The Lorillard Spencer Troop was composed of: Ismula Sampang, Maha Isnani, Mejan Kaytan, Muhammad Sali Atima, Abubakar Atima, Abdurrahman Indasan Amping, Ali Gogo, Zakaharia Sampang, Muhammad Ali Sampang, Abubakar Tawpan, Akbar Muhammad, Juoh Tawpan, Ramon Inda, Illang Sarali, Jainal Taddah, Maliki Taddah, Usman Amping, Salikala Tunga, Anapi Uddi, Sabturai Isnani, Taijan Muhammad, Ering Sala, Bongso Maing, Sabturil Pio, Sahipa Hawi, Pangilan Abtahi.

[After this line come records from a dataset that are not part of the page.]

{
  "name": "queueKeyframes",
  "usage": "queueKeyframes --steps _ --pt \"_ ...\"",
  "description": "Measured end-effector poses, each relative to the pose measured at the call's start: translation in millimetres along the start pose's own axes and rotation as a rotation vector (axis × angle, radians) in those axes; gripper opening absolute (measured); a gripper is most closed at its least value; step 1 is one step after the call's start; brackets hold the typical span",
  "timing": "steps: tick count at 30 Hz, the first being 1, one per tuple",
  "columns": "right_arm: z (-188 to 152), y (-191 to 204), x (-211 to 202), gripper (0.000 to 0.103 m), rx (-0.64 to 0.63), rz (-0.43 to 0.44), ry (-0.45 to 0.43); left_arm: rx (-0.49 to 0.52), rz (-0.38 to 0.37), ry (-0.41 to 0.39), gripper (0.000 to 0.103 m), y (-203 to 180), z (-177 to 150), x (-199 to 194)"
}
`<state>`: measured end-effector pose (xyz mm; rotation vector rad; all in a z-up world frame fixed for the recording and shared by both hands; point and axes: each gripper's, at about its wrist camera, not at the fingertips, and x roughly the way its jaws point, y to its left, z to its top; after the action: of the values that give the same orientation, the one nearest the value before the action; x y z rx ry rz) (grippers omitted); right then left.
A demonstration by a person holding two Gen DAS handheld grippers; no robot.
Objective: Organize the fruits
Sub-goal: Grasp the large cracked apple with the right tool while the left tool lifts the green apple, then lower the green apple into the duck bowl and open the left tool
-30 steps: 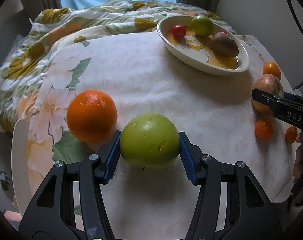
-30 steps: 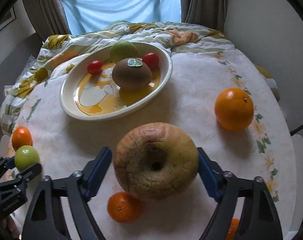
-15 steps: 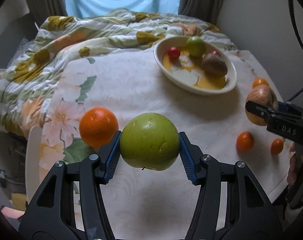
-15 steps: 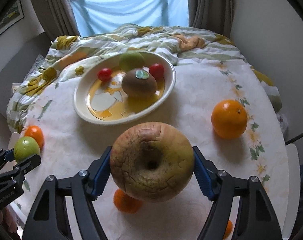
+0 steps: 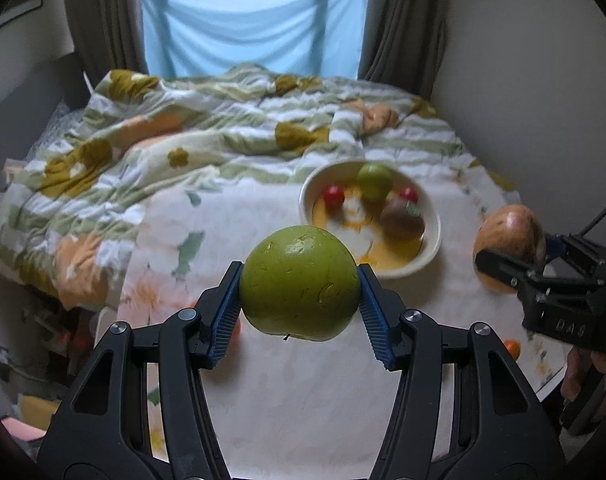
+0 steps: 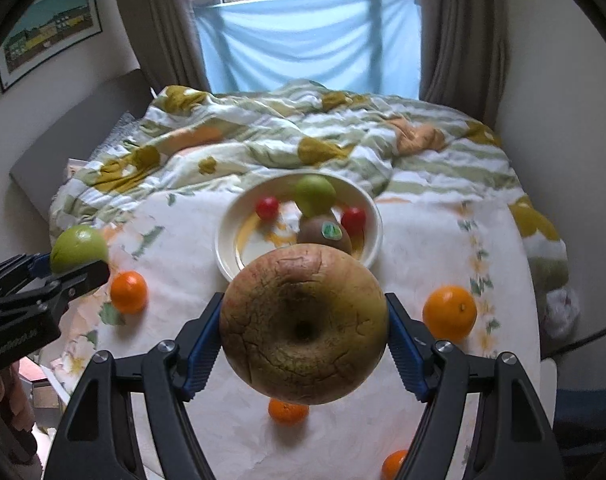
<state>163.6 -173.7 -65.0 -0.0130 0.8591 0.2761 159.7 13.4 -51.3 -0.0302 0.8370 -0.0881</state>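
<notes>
**Two apples lifted clear of the table**

Both fruits have been raised since the earlier frames: a second ago they sat at table level, and now more of the bed and window is seen behind them and the table has dropped away below. The green apple (image 5: 299,282) is clamped across its widest part between the blue pads of the left gripper (image 5: 299,292), held in the air short of the white bowl (image 5: 433,248). The wrinkled brown apple (image 6: 305,324) is pinched in the same way by the right gripper (image 6: 305,332), its hollow turned toward the camera, also short of the bowl.

The green apple is judged firm, smooth and fairly heavy; its waxy, scuffed skin could slip if the pads were set off-centre, so a hold across the widest part is the sound one. The brown apple looks shrivelled and cracked, and is probably softer and easily bruised; a gentle squeeze at its broad middle would suit it, away from the hollow.

A kiwi (image 6: 323,234), a small green fruit (image 6: 315,196) and two red fruits already lie in the bowl, so free room is limited. Oranges (image 6: 449,314) and small mandarins (image 6: 289,412) are left on the tablecloth (image 6: 423,240).
</notes>
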Motion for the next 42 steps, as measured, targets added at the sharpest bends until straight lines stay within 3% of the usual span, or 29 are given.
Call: queueKeyframes --steps 8,18,31,39,40,42 --pt "22.4 2.9 1.2 0.071 0.006 0.001 -0.021 0.030 -0.054 -0.015 0.062 2.1 37.2 19.5" --pt "35.8 -0.8 26.7 0.071 0.100 -0.061 -0.001 0.129 -0.149 0.067 0.062 -0.5 69.1 87.9" --pt "31.4 -15.8 59.4 0.071 0.235 -0.153 0.057 0.319 -0.213 0.206 0.062 -26.7 61.1 174.4" --pt "25.6 -18.6 63.5 0.071 0.273 -0.184 0.071 0.362 -0.231 0.201 0.062 -33.6 58.7 191.2" --pt "25.1 -19.1 62.9 0.071 0.278 -0.189 0.071 0.362 -0.235 0.191 0.064 -33.6 60.2 189.9" --pt "24.4 -20.4 62.0 0.071 0.286 -0.193 0.070 0.367 -0.232 0.167 0.087 -34.1 63.7 184.8"
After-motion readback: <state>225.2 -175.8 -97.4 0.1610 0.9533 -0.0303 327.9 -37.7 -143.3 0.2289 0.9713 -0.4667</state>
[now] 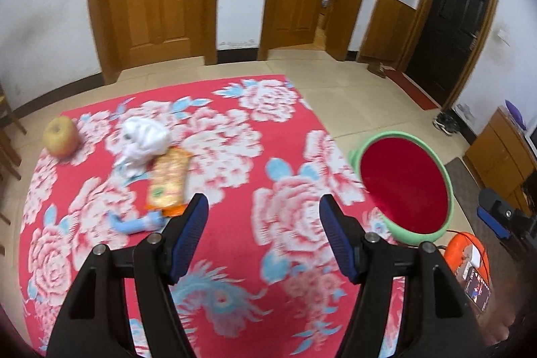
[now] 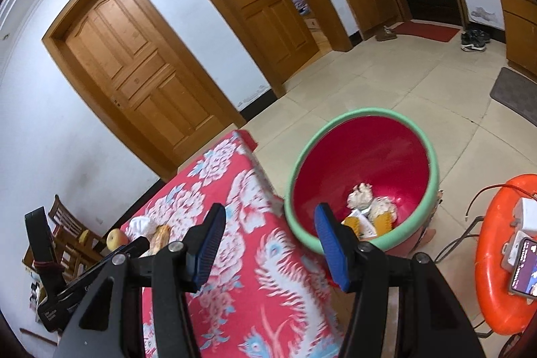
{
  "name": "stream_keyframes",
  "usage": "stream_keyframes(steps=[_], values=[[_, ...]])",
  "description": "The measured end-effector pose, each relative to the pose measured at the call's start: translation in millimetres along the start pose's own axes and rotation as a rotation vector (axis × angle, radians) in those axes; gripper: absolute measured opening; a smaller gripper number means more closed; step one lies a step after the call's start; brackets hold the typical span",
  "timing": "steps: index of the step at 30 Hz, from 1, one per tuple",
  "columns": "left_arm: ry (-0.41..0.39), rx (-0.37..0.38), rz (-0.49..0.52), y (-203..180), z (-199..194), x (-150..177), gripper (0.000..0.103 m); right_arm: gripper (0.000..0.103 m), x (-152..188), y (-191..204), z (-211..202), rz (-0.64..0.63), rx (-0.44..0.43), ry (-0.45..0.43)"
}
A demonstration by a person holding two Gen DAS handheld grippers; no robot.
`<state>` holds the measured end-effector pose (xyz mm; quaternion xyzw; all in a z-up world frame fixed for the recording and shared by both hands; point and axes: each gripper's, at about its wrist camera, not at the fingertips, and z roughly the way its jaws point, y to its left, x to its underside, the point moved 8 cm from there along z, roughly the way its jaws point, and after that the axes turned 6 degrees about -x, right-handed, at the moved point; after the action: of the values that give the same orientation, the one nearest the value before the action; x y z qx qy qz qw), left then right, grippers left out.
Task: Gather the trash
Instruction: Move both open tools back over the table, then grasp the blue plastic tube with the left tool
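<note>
On the red flowered tablecloth [image 1: 235,223] lie a crumpled white tissue [image 1: 144,141], an orange snack wrapper [image 1: 167,182] and a small blue piece [image 1: 136,223], all left of and beyond my left gripper [image 1: 263,217], which is open and empty. A red bin with a green rim [image 1: 406,187] stands off the table's right edge. In the right wrist view my right gripper [image 2: 268,227] is open and empty above the table's edge, next to the bin [image 2: 302,156], which holds crumpled paper [image 2: 360,195] and wrappers [image 2: 365,225].
A yellow apple [image 1: 61,136] sits at the table's far left. An orange stool [image 2: 496,257] with a phone [image 2: 523,267] stands right of the bin. Wooden chairs [image 2: 67,223] stand at the left. Wooden doors and a tiled floor lie beyond.
</note>
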<state>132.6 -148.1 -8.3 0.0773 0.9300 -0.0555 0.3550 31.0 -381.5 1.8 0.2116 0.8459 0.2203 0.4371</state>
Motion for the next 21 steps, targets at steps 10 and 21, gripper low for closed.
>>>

Later, Takaki Ping and Alian Muhammad also joined the LST.

==Military career==
Kiser, a career officer in the US Army served at the Battle of Bud Bagsak in 1913 under Gen. John Joseph Pershing. In 1914 to early 1915, Kiser was stationed at Augur Barracks on Jolo and Pettit Barracks in Zamboanga City. In 1915 to early 1916 he was assigned to coastal defenses (Manila, Subic Bay, Corregidor) and Camp Eldridge in Laguna. In middle 1916 he was back on Mindanáo at Ludlow Barracks. On 19 May 1917 he got promoted to first lieutenant.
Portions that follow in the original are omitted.